* Task directions *
Exact reproduction of the data is required, with images excluded.

* Dataset section *
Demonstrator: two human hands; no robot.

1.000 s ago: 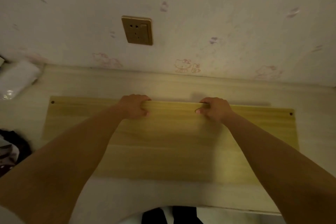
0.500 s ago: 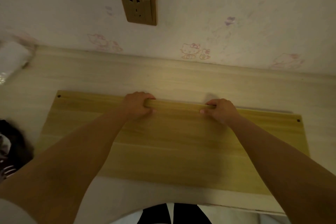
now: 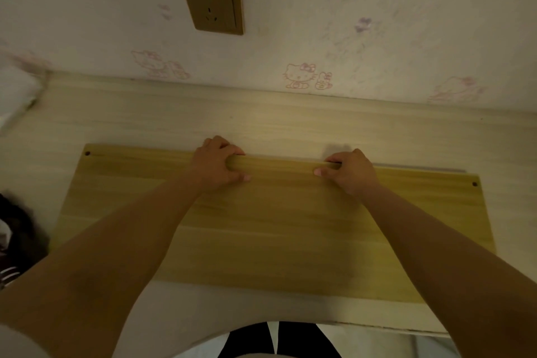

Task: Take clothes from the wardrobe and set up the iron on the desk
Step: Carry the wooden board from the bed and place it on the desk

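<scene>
A yellowish wooden board (image 3: 279,227) lies flat on the pale desk (image 3: 145,116), with a small hole in each far corner. My left hand (image 3: 216,163) grips the board's far edge left of centre, fingers curled over the edge and thumb on top. My right hand (image 3: 350,170) grips the same far edge right of centre in the same way. No iron and no wardrobe are in view.
A gold wall socket (image 3: 212,1) with a switch sits on the cartoon-print wallpaper above the desk. A white bundle (image 3: 14,93) lies at the desk's far left. Dark patterned cloth (image 3: 14,238) shows at the left edge. The desk's near edge runs along the bottom right.
The view has shifted closer to the desk and slightly up the wall. Both hands keep their grip on the board's far edge; the board has hardly moved on the desk.
</scene>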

* Answer to this exercise *
Demonstrator: two human hands; no robot.

1.000 s ago: 
0.500 s ago: 
now: 

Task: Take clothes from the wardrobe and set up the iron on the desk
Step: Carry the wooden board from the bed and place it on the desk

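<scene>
A yellowish wooden board (image 3: 279,227) lies flat on the pale desk (image 3: 145,116), with a small hole in each far corner. My left hand (image 3: 216,163) grips the board's far edge left of centre, fingers curled over the edge and thumb on top. My right hand (image 3: 350,170) grips the same far edge right of centre in the same way. No iron and no wardrobe are in view.
A gold wall socket (image 3: 212,1) with a switch sits on the cartoon-print wallpaper above the desk. A white bundle (image 3: 14,93) lies at the desk's far left. Dark patterned cloth (image 3: 14,238) shows at the left edge. The desk's near edge runs along the bottom right.
The view has shifted closer to the desk and slightly up the wall. Both hands keep their grip on the board's far edge; the board has hardly moved on the desk.
</scene>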

There is no more to add to the answer.